Afrobeat-Star REMA kündigt mit „Calm Down“-Single sein Debütalbum an

Afrobeat-Star REMA kündigt mit „Calm Down“-Single sein Debütalbum an

Februar 14, 2022 Aus Von sid1972

Drake und Riri sind Fans, Barack Obama packt seine Songs auf Playlisten und seine aktuelle Single mit FKA Twigs ist ein Hit: Rema ist bereits ein Superstar. Heute startet der 21-jährige Nigerianer mit der Videosingle „Calm Down“ in seine Albumphase zum Debüt „Rave & Roses“, das am 25. März erscheint. Produziert von Andre Vibez und London unterstreicht „Calm Down“ den genreübergreifenden Sound von Rema, den er selber Afrorave nennt.

Auf „Calm Down“ singt Rema vom Nervenkitzel des Neuen, dem Finden einer Liebe und zunächst nicht erwiderten Gefühlen. „Es begann auf einer Party, wo ich ein Mädchen sah, das sich von den anderen Girls abhob. Also sprach ich sie an“, so Rema. „Wir sprachen und tanzten, aber ihre Freunde ließen mich nicht näher heran, was die Stimmung zerstörte. Aber als sie weg waren, blieben wir in Kontakt und verstehen uns seitdem super.“

International bekanntester Vertreter aufstrebender Afrobeat-Stars

Über die letzten drei Jahre lernte die Welt Rema als den größten und international bekanntesten Vertreter aufstrebender Afrobeat-Stars kennen. Mit seinem kommenden Album „Rave & Roses“ tritt der als Divine Ikubor in Benin City geborene Sänger in eine neue Phase seines Lebens ein. Nicht nur handelt es sich dabei um sein Debütalbum. Sehr zur Freude seiner Mutter hat sich Rema auch wieder an der Universität eingeschrieben, um fortan kreative Künste zu studieren.

Dabei ist Rema bereits ein Popstar, der mit seinem Debütalbum beweisen will, warum der Hype um ihn von ganzem Herzen verdient ist. „Rave & Roses“ porträtiert die beiden Seiten seiner Persönlichkeit. Das Album gewährt Einblicke in seine Herkunft, den Aufstieg und ein fortan völlig verändertes Leben, während er ein klanglich angenehmes und aufregendes Hörerlebnis schafft.

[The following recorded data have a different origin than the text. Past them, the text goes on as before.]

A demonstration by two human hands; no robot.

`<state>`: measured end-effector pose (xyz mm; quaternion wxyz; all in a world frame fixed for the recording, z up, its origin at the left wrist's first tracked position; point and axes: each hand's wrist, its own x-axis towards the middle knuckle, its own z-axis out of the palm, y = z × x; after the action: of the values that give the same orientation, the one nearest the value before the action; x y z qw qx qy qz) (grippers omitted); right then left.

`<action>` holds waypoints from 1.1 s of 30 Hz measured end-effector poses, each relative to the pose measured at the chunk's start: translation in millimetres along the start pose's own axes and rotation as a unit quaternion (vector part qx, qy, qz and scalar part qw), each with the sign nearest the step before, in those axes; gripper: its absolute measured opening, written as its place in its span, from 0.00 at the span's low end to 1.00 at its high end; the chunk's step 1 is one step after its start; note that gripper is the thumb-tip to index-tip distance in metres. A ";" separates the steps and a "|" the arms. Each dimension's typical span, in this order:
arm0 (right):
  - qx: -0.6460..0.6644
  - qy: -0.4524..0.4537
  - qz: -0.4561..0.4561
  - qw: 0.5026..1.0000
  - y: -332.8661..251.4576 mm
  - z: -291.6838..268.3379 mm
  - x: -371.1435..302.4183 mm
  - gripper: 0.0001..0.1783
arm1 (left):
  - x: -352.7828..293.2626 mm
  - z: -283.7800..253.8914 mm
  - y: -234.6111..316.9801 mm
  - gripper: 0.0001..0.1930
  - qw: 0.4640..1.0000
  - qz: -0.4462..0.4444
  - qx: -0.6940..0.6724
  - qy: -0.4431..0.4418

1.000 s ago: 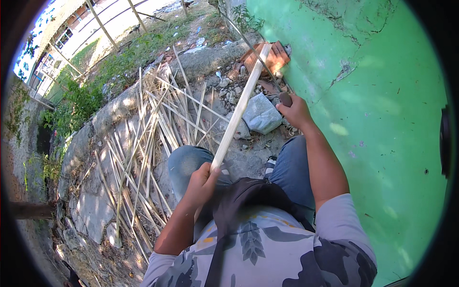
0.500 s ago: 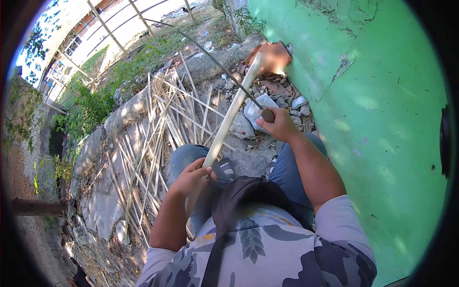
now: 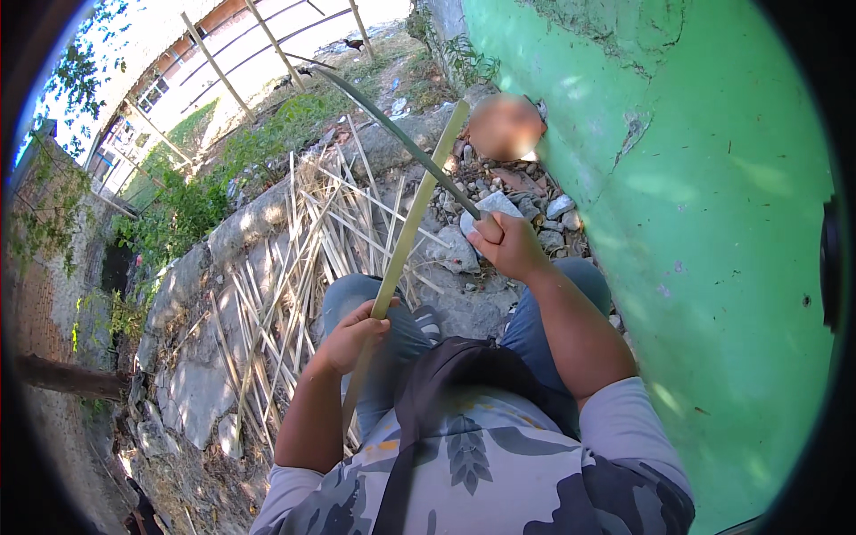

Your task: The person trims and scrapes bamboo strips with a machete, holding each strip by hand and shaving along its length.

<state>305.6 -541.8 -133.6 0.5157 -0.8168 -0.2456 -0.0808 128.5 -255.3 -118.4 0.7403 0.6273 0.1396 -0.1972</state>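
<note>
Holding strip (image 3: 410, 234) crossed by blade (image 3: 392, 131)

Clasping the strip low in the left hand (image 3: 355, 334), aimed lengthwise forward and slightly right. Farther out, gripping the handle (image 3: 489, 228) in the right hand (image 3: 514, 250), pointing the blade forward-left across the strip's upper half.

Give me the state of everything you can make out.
Left hand: grip closed around the held strip.
Right hand: grip closed on the knife.
Held strip: slanted, crossing the blade; contact unclear.
Knife: blade bare, pointing away from the person.
Loose strips: criss-crossed on the ground.
Green wall: cracked, surface damaged in patches.
</note>
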 end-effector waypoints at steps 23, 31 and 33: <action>-0.200 -0.195 -0.103 0.955 12.6 41.8 -8.1 0.11 | 32.9 16.7 -16.9 0.14 0.939 0.014 0.331 0.087; -0.168 -0.139 -0.008 0.976 41.4 43.9 10.1 0.12 | 37.2 6.5 -16.7 0.15 0.953 0.006 0.290 0.085; -0.159 -0.153 -0.023 0.975 33.0 49.1 4.1 0.12 | 38.4 7.7 -17.0 0.15 0.953 -0.005 0.292 0.087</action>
<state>319.2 -508.6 -180.9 0.3337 -0.8852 -0.3241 -0.0049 154.2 -269.7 -149.4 0.5092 0.8299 0.1429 -0.1777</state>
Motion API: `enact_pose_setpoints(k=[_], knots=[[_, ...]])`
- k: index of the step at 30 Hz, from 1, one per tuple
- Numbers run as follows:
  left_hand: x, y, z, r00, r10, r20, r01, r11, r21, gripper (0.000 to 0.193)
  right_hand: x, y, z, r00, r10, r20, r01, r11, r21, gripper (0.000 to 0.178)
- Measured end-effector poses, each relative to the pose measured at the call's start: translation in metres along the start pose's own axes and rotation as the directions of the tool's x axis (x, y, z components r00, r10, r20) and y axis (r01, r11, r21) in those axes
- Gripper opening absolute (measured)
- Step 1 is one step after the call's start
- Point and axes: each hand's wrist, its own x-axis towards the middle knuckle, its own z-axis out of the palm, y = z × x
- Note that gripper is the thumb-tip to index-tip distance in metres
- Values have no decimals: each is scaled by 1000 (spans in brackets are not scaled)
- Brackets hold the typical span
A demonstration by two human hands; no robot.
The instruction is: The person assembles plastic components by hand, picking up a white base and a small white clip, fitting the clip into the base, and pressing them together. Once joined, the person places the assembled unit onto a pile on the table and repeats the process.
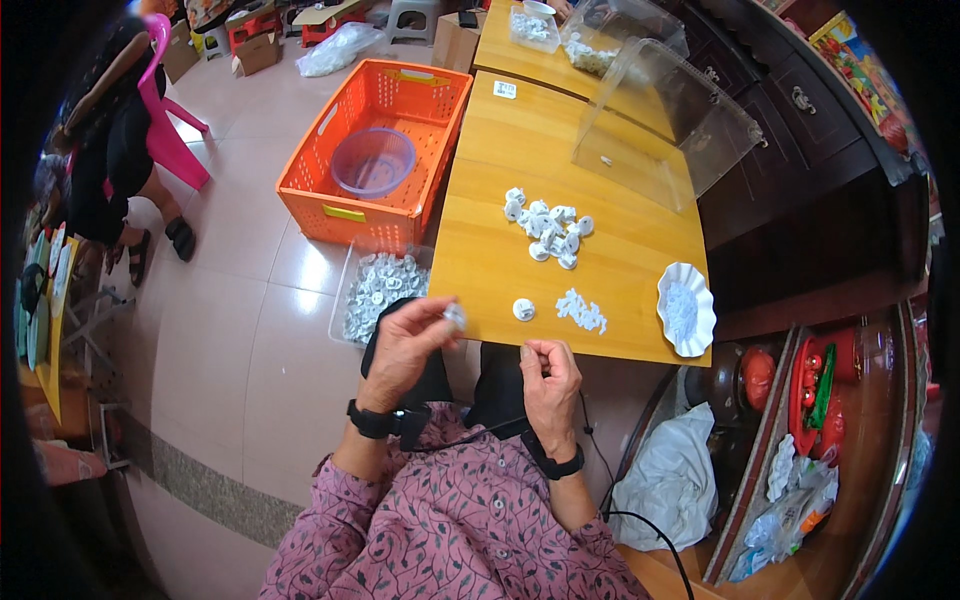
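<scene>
Your yellow wooden desk [640,240] spreads beyond both grips, with a tiled floor [220,340] off to their left. Ahead of your left grip [405,348] is a clear tub [343,290] full of grey-white parts [385,280]; farther ahead, an orange crate [298,190] holds a purple bowl [372,178]. Well to the right of your right grip [551,392], a white scalloped dish [706,312] holds small pale pieces [681,308]. Nearer, ahead of that grip, sit a lone round part [523,309], loose white bits [582,311] and, farther on, a cluster of white parts [548,230]. Your left grip pinches a whitish part [455,316] near the desk's left corner; your right grip has thumb and forefinger pressed together at the near edge, though you cannot tell whether anything lies between.
</scene>
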Motion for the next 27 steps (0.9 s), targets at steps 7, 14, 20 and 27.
enact_pose_setpoints(k=[7, 14, 20, 27], knots=[[31, -4, -75, 893, 68, -445, -55, 998, 43, 34, 5, 29, 1, 990, -90, -108, 73, 986, -150, 7], [57, -22, -116, 820, 67, -569, -43, 997, 56, 40, 22, 45, -8, 951, -273, -143, 176, 861, -478, 12], [52, -13, -63, 820, 258, -511, -111, 947, 301, 37, 31, 52, -14, 953, -297, -65, 182, 730, -659, 18], [35, -13, 12, 844, 499, -195, -275, 715, 643, 19, 20, 48, -17, 948, -319, -14, 230, 713, -663, 17]])
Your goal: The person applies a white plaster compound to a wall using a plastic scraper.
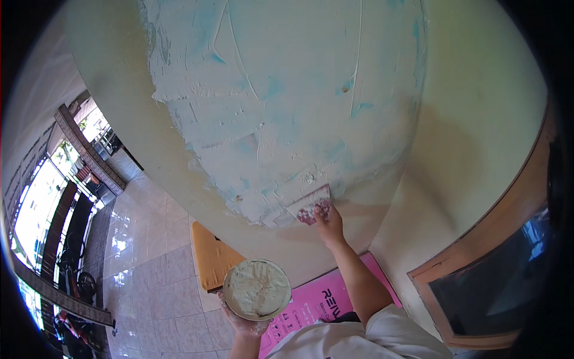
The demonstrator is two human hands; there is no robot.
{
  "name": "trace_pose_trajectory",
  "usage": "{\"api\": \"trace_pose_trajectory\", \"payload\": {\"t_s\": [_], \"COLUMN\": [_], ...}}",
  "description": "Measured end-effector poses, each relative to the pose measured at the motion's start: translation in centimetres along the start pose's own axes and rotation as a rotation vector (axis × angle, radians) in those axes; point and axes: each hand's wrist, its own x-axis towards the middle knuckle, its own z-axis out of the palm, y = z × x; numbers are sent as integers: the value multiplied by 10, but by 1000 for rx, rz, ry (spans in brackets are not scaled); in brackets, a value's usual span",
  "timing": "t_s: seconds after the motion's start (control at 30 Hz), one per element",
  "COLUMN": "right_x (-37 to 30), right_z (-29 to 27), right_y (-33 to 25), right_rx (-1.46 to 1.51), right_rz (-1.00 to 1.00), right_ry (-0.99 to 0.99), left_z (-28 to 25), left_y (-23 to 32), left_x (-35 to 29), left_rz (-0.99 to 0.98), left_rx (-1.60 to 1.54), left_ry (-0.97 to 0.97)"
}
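In my right hand (329, 225) is a reddish putty knife (311, 203) smeared with white filler, its wide blade against the lower part of the wall. White filler (287, 119) covers a large area there, with ridges, streaks and pale blue showing through. My left hand (244, 322) grips a round tub (257, 289) from below and the side. Pale, stiff-looking putty fills the tub, with scrape marks across its surface. The left fingers are mostly hidden beneath the tub.
A pink printed sheet or box (305, 311) lies below me by the wall. An orange-yellow wooden piece (215, 254) stands left of the tub. At right is a wood-framed dark glass panel (502, 281). Tiled floor (158, 287) stretches left toward parked motorbikes (78, 287).
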Motion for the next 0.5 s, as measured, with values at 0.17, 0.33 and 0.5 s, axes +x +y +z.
{"api": "trace_pose_trajectory", "payload": {"t_s": [0.17,0.33,0.5], "right_x": [-34,-2,23], "right_z": [-33,-26,-8], "right_y": [0,-46,-47], "right_rx": [122,228,-242], "right_rz": [398,14,-14], "right_ry": [-167,-110,-60], "left_z": [-10,-8,-7], "left_y": [4,-1,-8], "left_x": [3,3,4], "left_rz": [-90,-106,-97], "left_rx": [-143,-86,-66], "left_ry": [-12,-21,-50]}}
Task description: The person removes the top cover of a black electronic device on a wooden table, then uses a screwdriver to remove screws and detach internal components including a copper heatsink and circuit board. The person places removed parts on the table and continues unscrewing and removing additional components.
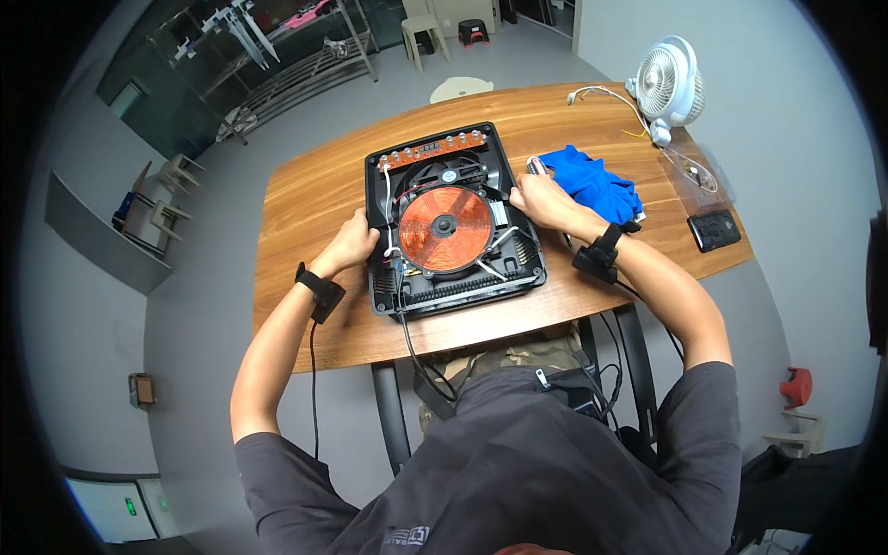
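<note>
An opened induction cooker lies flat on the wooden table in front of me, its black casing showing the insides. A round copper coil fills its middle, and an orange circuit strip with round buttons runs along the far end. My left hand is closed on the casing's left edge. On the right edge my right hand is closed too, fingers curled at the rim. Just beyond that hand shows the end of a small red-and-white item, mostly hidden. A black power cord leaves the near side.
A crumpled blue cloth lies right of my right hand. Farther right are a black phone-like device, a clear plastic bag and a white fan with its cable. A pale stool stands beyond the table's far edge.
</note>
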Tool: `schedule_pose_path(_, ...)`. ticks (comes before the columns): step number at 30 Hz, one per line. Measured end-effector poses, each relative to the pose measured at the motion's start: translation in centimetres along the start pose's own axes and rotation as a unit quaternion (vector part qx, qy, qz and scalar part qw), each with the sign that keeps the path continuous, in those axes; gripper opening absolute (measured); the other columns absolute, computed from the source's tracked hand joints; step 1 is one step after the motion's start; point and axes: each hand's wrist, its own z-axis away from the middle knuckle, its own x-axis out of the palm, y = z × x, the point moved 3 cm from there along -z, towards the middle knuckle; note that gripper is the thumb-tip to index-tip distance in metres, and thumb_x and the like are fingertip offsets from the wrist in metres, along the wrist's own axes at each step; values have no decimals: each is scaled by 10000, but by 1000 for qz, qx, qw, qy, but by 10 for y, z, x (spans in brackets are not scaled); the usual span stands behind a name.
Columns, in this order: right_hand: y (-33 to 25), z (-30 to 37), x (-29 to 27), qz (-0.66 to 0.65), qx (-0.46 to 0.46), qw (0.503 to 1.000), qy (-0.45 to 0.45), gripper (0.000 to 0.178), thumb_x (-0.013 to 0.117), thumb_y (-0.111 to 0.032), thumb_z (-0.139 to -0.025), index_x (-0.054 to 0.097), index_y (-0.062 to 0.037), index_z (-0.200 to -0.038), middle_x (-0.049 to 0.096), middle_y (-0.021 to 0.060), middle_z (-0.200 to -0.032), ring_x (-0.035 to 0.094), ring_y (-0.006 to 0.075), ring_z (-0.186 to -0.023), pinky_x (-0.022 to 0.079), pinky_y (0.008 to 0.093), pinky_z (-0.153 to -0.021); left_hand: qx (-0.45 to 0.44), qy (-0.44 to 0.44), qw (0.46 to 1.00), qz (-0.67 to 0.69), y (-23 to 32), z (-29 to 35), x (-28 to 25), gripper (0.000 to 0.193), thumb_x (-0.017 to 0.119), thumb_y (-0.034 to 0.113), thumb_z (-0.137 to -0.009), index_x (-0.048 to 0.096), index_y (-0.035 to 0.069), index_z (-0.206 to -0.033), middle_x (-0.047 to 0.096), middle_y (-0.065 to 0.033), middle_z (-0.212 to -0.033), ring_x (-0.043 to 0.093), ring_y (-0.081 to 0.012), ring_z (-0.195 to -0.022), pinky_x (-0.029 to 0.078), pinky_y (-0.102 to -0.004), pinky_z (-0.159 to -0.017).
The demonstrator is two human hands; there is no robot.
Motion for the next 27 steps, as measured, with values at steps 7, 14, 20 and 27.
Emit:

Debütalbum gewährt Einblicke in Herkunft, Aufstieg und ein neues Leben – u.a. an der Universität

Manchen mag Remas Erfolg erscheinen, als sei er über Nacht gekommen. Doch zwischen seinen Anfängen im Kirchenchor bis zu dem Moment, an dem Hits wie „Iron Man“ und „Dumebi“ zum Türöffner einer ganzen Generation wurden, Virgil Abloh seine Songs remixte, Barack Obama ihn seiner „Summer 2019“-Playlist hinzufügte und Drake ihn begeistert ins Studo einlud, lag viel Arbeit.

Zuletzt war Rema neben The Weeknd, Pa Salieu, Shygirl und Jorja Smith auf „CAPRISONS“ zu hören, dem neuen Album von FKA Twigs, wobei er zusammen mit der Britin auf der Lead-Single „Jealousy“ performt. Mit dem ZDF wiederum sprach Rema im letzten Jahr über seinen Einsatz gegen Gewalt durch die nigerianische Polizei-Einheit SARS und wie die Jugend des Landes Social Media als Waffe einsetzt. Seine COLORS-Sessions wurden allesamt millionenfach geklickt – „Fame“ sage und schreibe 22 Millionen Mal in einem Jahr – was die „Encore“-Session zu eine der beliebtesten auf dem angesagten YouTube-Kanal macht.